Diyarbakir in south-eastern Anatolia is one of the wine world’s wilder fringes. Rugged, mountainous and remote, it’s a place where grape growers carry guns and Kurdish separatism is openly discussed. Its proximity to the Syrian border adds an extra frisson of danger these days.
The vines are unruly too: sprawling and, in the words of Daniel O’Donnell, the American winemaker at Kayra, “goat-pruned”. This is Boğazkere country, home to Turkey’s “throat-scraper”, with its marked, enamel-challenging tannins and rustic, unkempt flavours. The vines in this region are grown without chemicals, for reasons of neglect as much as anything. “I give our growers bags of sulphur,” adds O’Donnell, “and beg them to use it. But they just sell it to someone else.”
Why come here? Is it just for the adrenaline rush, a quickening of the vinous pulse? There’s no denying that the place feels slightly dangerous (you need a local minder to ensure that people don’t shoot at strangers), but the real reason for visiting is Anatolia’s importance in the history of wine.
The region is part of what José Vouillamoz, Julia Harding and Jancis Robinson in their remarkable new book, Wine Grapes (Allen Lane), call the grapevine’s “fertile triangle”, a vast area between the Taurus Mountains in Turkey, the northern Zagros mountains in Iran and the Caucasus mountains in Georgia and Armenia, where vines were first domesticated.
Wines of Turkey, the country’s increasingly active generic body, urges us to “discover the roots”, and out east you can do just that. As we drove from Elaziğ to Diyarbakir, we stopped to look at wild grapevines, still growing in gulleys and on riverbanks, just as they did 10,000 years ago. It’s all a little spooky, as Dame Edna Everage might say.
South-eastern Anatolia is home to two of Turkey’s best indigenous grapes: the aforementioned Boğazkere and the tongue-twisting Öküzgözü, which is often blended with its more tannic partner. Turkey has more than 800 indigenous grapes in all – 26 of them are discussed in Wine Grapes – but these are two of the five best. The other three are red Kalecik Karasi (from central Anatolia) and white Emir (ditto) and Narince (from Tokat in northern Anatolia). Other promising, lesser known native varieties include Yapincak and Acikara.
Turkey has the history and the grapes to make a world-wide impact, but to do so it has to overcome some sizeable hurdles. High domestic taxation, imposed by an Islamic government that regards alcohol with suspicion at best and hostility at worst, is arguably the largest of these, although the fact that wine is linked to tourism (vital to the economy) and its growing impact on export markets (now worth US$8m) may prompt a change of mind.

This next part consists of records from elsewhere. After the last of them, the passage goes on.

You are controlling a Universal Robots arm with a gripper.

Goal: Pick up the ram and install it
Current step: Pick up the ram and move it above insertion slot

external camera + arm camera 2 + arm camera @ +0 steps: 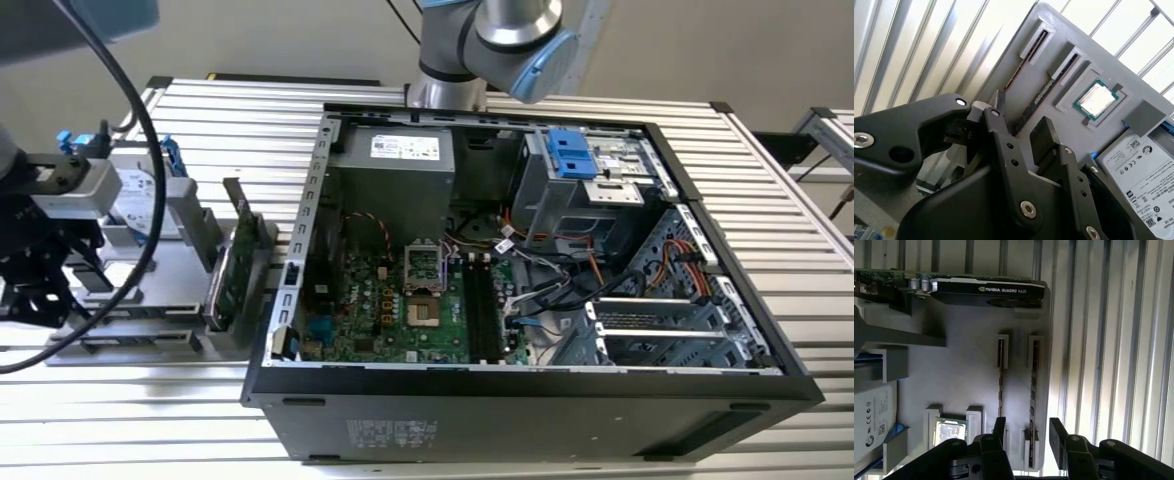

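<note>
Two ram sticks stand on edge in slots of a grey holder plate (964,365). In the first wrist view one ram (1034,375) runs between my open gripper's (1028,432) fingers (1056,432), and the other ram (1000,372) lines up with the opposite finger. The second wrist view shows the same dark ram (1026,112) running between the two black fingertips of the gripper (1021,122), above the plate. In the exterior view the gripper (54,285) hangs over the holder at that view's left, away from the open computer case (307,230).
On the holder lie a green expansion card (979,290) (238,265), a bare processor chip (1097,98) (951,430) and a silver hard drive (1139,165) (871,420). The case's motherboard shows long memory slots (483,305). A black cable (147,180) loops over the holder.
</note>
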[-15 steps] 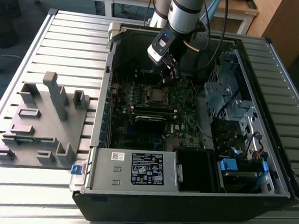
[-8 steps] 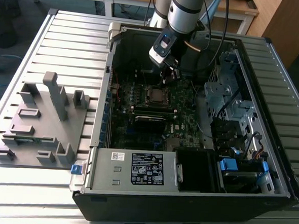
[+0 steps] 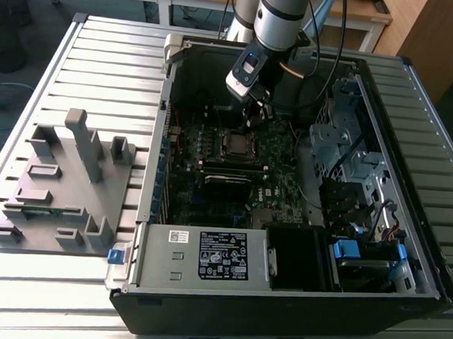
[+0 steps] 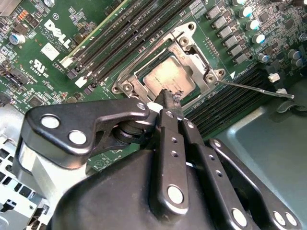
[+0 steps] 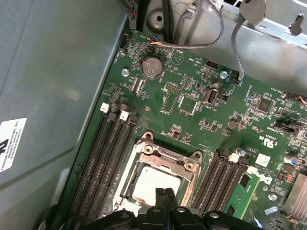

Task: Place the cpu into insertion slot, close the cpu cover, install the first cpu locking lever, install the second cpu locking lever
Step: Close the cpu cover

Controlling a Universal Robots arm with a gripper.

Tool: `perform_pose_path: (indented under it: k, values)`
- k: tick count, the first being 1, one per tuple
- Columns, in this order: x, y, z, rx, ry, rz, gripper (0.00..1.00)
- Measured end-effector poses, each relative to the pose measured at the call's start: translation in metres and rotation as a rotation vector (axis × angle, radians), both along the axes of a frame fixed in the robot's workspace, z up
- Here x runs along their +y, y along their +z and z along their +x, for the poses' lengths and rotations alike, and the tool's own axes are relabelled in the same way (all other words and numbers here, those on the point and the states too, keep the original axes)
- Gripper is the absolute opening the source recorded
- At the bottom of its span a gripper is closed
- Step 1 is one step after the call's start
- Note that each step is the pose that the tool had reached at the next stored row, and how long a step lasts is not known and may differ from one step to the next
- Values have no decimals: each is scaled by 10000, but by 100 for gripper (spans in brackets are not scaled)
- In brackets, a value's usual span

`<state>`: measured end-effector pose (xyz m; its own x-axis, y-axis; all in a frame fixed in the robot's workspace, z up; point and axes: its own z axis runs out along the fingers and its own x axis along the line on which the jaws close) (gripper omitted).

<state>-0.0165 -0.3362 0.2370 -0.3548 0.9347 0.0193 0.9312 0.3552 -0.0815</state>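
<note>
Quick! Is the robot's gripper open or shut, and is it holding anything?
Gripper: shut, nothing seen between its fingertips, which sit by the flat silver-grey square cpu.

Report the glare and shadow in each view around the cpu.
Exterior view: inside the case all lies in shadow, the cpu dim, the slatted table bright. First wrist view: the cpu's top glares near white. Second wrist view: softer sheen there; the dark gripper covers its near edge.
</note>
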Motion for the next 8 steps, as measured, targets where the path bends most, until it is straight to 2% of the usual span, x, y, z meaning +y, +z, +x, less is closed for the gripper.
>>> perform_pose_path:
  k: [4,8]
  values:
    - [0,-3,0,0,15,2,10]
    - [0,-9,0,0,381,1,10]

There are two other things that stand in Turkey’s way. The first is the power of the five largest producers. Kavaklidere, Doluca, Kayra, Sevilen and Yazgan dominate domestic restaurant lists, making it harder for smaller, boutique wineries to find consumers. That is not to criticize the quality of their wines, which are among the best in the country, just their grip on distribution.
The second thing is unfamiliarity on export markets. It’s partly the names of the local grapes, which can be tricky to pronounce, but also the challenge of persuading consumers in London, New York or Sydney that Turkey makes wine in the first place. The country has the sixth largest area under vine, but only 3% of this is used to produce wine, so volumes are comparatively small at around 0.25% of global production.
That’s where international grapes have a role to play, both as blending partners for indigenous varieties and as a familiar introduction to Turkey’s more exotic wines. Turkey’s European part (the area known as Thrace) and the Asian regions of Izmir and Denizli specialise in grapes such as Cabernet Sauvignon, Merlot, Cabernet Franc, Petit Verdot, Pinot Noir, Syrah, Malbec, Roussanne, Marsanne, Sauvignon Blanc, Viognier and Chardonnay, none of which will scare potential punters outside Turkey.
And what of the wines themselves? I’ve visited Turkey three times in the last two years and the improvements are impressive. There is still a tendency to use too much new oak on higher end reds (partly because wealthy local wine drinkers associate its flavour with quality), but the splinters are slowly being toned down. Just as important are the plantings of indigenous Turkish grapes in modern, trellised vineyards in Denizli and Izmir.
Which ones should you look out for? To determine my top producers, I tasted nearly all of the wines on show at the recent 2012EWBC Digital Wine Communications Conference in Izmir. Of the 26 wineries present, I was particularly impressed by Doluca, Vinkara, Kavaklidere, Yazgan, Sevilen, Kayra, Urlice, Kocabağ, Gali, Vinolus, Chamlija, Arcadia Vineyards, Selendi, Likya and Prodom, but the overall quality was much better than it was even two years ago. Turkey, goat pruning, wild vines and all, is a growing force in the world of wine.